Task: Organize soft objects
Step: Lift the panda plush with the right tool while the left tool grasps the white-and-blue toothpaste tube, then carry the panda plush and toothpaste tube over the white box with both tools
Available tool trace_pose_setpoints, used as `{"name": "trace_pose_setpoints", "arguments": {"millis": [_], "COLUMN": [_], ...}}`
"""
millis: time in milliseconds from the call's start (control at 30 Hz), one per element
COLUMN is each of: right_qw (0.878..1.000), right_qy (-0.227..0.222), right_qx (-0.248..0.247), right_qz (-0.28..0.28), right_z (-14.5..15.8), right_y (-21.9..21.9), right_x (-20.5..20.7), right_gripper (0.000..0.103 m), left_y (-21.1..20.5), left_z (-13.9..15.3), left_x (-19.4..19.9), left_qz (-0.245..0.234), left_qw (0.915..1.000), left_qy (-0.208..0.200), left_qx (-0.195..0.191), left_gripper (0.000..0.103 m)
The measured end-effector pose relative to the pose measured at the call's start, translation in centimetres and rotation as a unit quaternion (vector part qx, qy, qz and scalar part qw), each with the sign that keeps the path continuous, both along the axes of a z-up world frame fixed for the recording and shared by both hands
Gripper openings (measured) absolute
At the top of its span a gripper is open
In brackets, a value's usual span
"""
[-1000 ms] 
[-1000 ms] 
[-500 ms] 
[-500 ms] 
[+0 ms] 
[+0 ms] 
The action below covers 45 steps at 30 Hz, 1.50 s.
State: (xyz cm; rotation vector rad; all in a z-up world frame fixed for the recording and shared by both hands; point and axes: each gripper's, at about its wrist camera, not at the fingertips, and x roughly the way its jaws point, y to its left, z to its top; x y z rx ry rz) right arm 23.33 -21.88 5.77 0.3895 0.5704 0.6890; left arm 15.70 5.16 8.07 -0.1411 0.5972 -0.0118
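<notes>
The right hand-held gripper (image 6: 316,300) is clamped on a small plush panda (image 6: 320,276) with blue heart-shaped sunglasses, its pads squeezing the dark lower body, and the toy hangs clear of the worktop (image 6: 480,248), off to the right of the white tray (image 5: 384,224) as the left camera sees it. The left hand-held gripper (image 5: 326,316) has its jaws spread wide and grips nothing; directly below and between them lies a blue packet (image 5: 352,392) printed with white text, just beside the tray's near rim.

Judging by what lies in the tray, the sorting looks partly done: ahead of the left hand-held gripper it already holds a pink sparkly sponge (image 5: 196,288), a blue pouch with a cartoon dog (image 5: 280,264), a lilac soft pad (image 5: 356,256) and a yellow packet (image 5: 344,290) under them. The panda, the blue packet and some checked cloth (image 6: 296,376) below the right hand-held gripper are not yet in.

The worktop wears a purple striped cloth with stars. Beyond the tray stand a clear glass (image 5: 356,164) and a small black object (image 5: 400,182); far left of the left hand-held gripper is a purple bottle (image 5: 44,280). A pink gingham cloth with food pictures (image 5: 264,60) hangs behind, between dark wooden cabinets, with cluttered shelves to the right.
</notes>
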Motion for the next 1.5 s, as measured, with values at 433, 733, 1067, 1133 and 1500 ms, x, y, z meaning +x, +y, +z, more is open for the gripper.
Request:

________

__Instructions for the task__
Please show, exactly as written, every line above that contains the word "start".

__Answer area__
millis: time in milliseconds from the call's start (control at 30 Hz), one per element
The measured end-effector pose relative to the pose measured at the call's start, translation in centimetres and rotation as a unit quaternion (vector part qx, qy, qz and scalar part qw), each with the sign that keeps the path continuous, both along the axes of a z-up world frame fixed for the recording and shared by both hands

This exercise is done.